* PROBLEM
Exact transcription of the records is required.

——

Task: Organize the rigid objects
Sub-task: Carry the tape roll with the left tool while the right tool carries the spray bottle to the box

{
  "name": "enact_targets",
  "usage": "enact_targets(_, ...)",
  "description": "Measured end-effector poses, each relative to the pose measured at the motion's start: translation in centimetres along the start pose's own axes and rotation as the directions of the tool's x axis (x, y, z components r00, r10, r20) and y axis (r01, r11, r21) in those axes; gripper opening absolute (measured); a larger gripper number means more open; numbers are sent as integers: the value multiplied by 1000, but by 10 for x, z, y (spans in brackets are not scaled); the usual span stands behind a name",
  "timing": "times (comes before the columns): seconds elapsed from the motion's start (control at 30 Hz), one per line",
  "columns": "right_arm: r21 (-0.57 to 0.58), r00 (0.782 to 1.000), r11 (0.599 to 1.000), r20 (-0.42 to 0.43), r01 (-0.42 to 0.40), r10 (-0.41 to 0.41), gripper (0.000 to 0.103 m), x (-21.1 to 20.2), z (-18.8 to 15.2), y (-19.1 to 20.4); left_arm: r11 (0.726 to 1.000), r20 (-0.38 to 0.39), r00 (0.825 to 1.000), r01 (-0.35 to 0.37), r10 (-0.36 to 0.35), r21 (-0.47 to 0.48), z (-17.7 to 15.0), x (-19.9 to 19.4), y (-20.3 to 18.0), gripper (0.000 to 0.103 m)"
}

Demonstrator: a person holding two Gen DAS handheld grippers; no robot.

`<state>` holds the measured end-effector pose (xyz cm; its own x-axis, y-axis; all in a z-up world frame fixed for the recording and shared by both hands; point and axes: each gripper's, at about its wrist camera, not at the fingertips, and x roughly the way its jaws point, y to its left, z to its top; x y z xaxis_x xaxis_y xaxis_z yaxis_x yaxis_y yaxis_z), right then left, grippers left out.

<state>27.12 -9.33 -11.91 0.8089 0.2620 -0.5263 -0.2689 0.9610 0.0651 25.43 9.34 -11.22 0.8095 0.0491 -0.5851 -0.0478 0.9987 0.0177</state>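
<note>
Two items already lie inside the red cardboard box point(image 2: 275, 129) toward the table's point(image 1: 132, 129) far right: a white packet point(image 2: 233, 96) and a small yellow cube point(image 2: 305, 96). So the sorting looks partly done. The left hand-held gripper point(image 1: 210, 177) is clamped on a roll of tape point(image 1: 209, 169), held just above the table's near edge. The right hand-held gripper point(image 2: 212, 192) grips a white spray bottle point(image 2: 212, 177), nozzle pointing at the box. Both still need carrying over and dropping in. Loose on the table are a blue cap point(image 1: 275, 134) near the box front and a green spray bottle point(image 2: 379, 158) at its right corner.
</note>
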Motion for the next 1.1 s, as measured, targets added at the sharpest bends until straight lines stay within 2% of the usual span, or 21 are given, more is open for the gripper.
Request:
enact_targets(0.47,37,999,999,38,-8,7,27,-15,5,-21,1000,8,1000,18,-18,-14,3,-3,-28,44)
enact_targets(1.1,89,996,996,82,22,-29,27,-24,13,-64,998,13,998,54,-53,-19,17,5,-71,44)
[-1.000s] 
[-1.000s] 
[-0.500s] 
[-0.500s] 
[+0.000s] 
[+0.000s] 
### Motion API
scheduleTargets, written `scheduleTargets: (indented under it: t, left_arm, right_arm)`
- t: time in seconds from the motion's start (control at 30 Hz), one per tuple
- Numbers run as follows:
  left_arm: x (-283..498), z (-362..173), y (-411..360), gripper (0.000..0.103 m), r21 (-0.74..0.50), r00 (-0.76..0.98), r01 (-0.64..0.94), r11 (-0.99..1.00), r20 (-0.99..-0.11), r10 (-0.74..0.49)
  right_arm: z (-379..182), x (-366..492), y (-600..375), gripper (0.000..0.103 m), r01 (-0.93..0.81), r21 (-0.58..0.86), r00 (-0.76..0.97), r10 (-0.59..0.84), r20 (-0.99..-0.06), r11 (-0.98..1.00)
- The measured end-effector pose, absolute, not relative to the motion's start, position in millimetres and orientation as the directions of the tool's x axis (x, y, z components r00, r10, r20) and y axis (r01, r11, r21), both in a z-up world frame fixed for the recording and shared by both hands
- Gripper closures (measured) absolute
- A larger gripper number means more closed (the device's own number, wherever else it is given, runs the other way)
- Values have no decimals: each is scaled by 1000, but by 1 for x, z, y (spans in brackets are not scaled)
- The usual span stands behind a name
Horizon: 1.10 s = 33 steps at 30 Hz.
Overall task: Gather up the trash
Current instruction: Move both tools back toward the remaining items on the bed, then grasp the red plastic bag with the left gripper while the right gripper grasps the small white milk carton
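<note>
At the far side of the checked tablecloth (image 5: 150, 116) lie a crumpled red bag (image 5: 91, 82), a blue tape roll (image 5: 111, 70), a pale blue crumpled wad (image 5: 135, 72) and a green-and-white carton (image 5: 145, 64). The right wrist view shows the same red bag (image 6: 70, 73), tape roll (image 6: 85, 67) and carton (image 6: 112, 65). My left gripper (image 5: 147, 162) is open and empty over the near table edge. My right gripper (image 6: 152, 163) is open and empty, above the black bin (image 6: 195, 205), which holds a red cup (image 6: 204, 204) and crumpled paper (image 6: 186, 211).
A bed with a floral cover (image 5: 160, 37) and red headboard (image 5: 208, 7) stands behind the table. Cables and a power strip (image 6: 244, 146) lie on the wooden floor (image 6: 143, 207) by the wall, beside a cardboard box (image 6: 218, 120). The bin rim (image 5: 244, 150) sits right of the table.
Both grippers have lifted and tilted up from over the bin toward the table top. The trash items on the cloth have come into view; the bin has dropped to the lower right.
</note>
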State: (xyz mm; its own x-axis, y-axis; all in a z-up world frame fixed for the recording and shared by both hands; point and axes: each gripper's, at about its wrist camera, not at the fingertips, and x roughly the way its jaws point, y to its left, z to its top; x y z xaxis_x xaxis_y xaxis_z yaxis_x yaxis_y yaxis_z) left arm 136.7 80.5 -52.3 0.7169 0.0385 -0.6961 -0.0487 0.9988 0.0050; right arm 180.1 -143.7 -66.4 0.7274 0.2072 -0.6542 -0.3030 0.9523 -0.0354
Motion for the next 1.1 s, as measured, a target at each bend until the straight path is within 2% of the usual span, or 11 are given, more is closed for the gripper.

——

* EXERCISE SOLUTION
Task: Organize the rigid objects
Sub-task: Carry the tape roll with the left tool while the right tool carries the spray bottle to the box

{
  "name": "enact_targets",
  "usage": "enact_targets(_, ...)",
  "description": "Measured end-effector poses, each relative to the pose measured at the motion's start: translation in centimetres along the start pose's own axes and rotation as the directions of the tool's x axis (x, y, z components r00, r10, r20) and y axis (r01, r11, r21) in those axes; gripper opening absolute (measured); a larger gripper number means more open; numbers are sent as integers: the value multiplied by 1000, but by 10 for x, z, y (spans in brackets are not scaled); the usual span stands behind a name",
  "timing": "times (comes before the columns): seconds elapsed from the motion's start (control at 30 Hz), one per line",
  "columns": "right_arm: r21 (-0.57 to 0.58), r00 (0.782 to 1.000), r11 (0.599 to 1.000), r20 (-0.42 to 0.43), r01 (-0.42 to 0.40), r10 (-0.41 to 0.41), gripper (0.000 to 0.103 m), x (-21.1 to 20.2), z (-18.8 to 15.2), y (-19.1 to 20.4); left_arm: r11 (0.726 to 1.000), r20 (-0.38 to 0.39), r00 (0.825 to 1.000), r01 (-0.35 to 0.37), r10 (-0.36 to 0.35), r21 (-0.47 to 0.48), z (-17.7 to 15.0), x (-19.9 to 19.4), y (-20.3 to 18.0), gripper (0.000 to 0.103 m)"
}

Demonstrator: a person holding two Gen DAS handheld grippers; no robot.

`<state>` holds the measured end-effector pose (xyz cm; its own x-axis, y-axis; all in a z-up world frame fixed for the recording and shared by both hands; point and axes: each gripper's, at about its wrist camera, not at the fingertips, and x roughly the way its jaws point, y to its left, z to its top; x y z xaxis_x xaxis_y xaxis_z yaxis_x yaxis_y yaxis_z), right then left, grippers left out.

<state>27.12 -9.33 -11.91 0.8089 0.2620 -0.5263 -0.2689 0.9610 0.0651 25.43 9.34 -11.22 0.8095 0.0491 -0.5851 -0.0478 0.9987 0.0177</state>
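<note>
Two items already lie inside the red cardboard box point(image 2: 275, 129) toward the table's point(image 1: 132, 129) far right: a white packet point(image 2: 233, 96) and a small yellow cube point(image 2: 305, 96). So the sorting looks partly done. The left hand-held gripper point(image 1: 210, 177) is clamped on a roll of tape point(image 1: 209, 169), held just above the table's near edge. The right hand-held gripper point(image 2: 212, 192) grips a white spray bottle point(image 2: 212, 177), nozzle pointing at the box. Both still need carrying over and dropping in. Loose on the table are a blue cap point(image 1: 275, 134) near the box front and a green spray bottle point(image 2: 379, 158) at its right corner.
</note>
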Motion for the next 1.1 s, as measured, targets added at the sharpest bends until straight lines stay within 2% of the usual span, or 21 are given, more is open for the gripper.
Request:
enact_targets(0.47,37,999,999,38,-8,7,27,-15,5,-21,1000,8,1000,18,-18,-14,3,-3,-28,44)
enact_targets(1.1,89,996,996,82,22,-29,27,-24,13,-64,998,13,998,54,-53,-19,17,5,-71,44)
[-1.000s] 
[-1.000s] 
[-0.500s] 
[-0.500s] 
[+0.000s] 
[+0.000s] 
### Motion API
scheduleTargets, written `scheduleTargets: (indented under it: t, left_arm, right_arm)`
- t: time in seconds from the motion's start (control at 30 Hz), one per tuple
- Numbers run as follows:
  left_arm: x (-283..498), z (-362..173), y (-411..360), gripper (0.000..0.103 m), r21 (-0.74..0.50), r00 (-0.76..0.98), r01 (-0.64..0.94), r11 (-0.99..1.00), r20 (-0.99..-0.11), r10 (-0.74..0.49)
  right_arm: z (-379..182), x (-366..492), y (-600..375), gripper (0.000..0.103 m), r01 (-0.93..0.81), r21 (-0.58..0.86), r00 (-0.76..0.97), r10 (-0.59..0.84), r20 (-0.99..-0.06), r11 (-0.98..1.00)
- The measured end-effector pose, absolute, not relative to the motion's start, position in millimetres and orientation as the directions of the tool's x axis (x, y, z components r00, r10, r20) and y axis (r01, r11, r21), both in a z-up world frame fixed for the recording and shared by both hands
- Gripper closures (measured) absolute
- A larger gripper number means more closed (the device's own number, wherever else it is given, runs the other way)
- Values have no decimals: each is scaled by 1000, but by 1 for x, z, y (spans in brackets are not scaled)
- The usual span stands behind a name
Horizon: 1.10 s = 33 steps at 30 Hz.
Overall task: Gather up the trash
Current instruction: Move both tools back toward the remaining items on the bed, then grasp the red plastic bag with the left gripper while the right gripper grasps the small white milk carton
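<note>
At the far side of the checked tablecloth (image 5: 150, 116) lie a crumpled red bag (image 5: 91, 82), a blue tape roll (image 5: 111, 70), a pale blue crumpled wad (image 5: 135, 72) and a green-and-white carton (image 5: 145, 64). The right wrist view shows the same red bag (image 6: 70, 73), tape roll (image 6: 85, 67) and carton (image 6: 112, 65). My left gripper (image 5: 147, 162) is open and empty over the near table edge. My right gripper (image 6: 152, 163) is open and empty, above the black bin (image 6: 195, 205), which holds a red cup (image 6: 204, 204) and crumpled paper (image 6: 186, 211).
A bed with a floral cover (image 5: 160, 37) and red headboard (image 5: 208, 7) stands behind the table. Cables and a power strip (image 6: 244, 146) lie on the wooden floor (image 6: 143, 207) by the wall, beside a cardboard box (image 6: 218, 120). The bin rim (image 5: 244, 150) sits right of the table.
Both grippers have lifted and tilted up from over the bin toward the table top. The trash items on the cloth have come into view; the bin has dropped to the lower right.
</note>
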State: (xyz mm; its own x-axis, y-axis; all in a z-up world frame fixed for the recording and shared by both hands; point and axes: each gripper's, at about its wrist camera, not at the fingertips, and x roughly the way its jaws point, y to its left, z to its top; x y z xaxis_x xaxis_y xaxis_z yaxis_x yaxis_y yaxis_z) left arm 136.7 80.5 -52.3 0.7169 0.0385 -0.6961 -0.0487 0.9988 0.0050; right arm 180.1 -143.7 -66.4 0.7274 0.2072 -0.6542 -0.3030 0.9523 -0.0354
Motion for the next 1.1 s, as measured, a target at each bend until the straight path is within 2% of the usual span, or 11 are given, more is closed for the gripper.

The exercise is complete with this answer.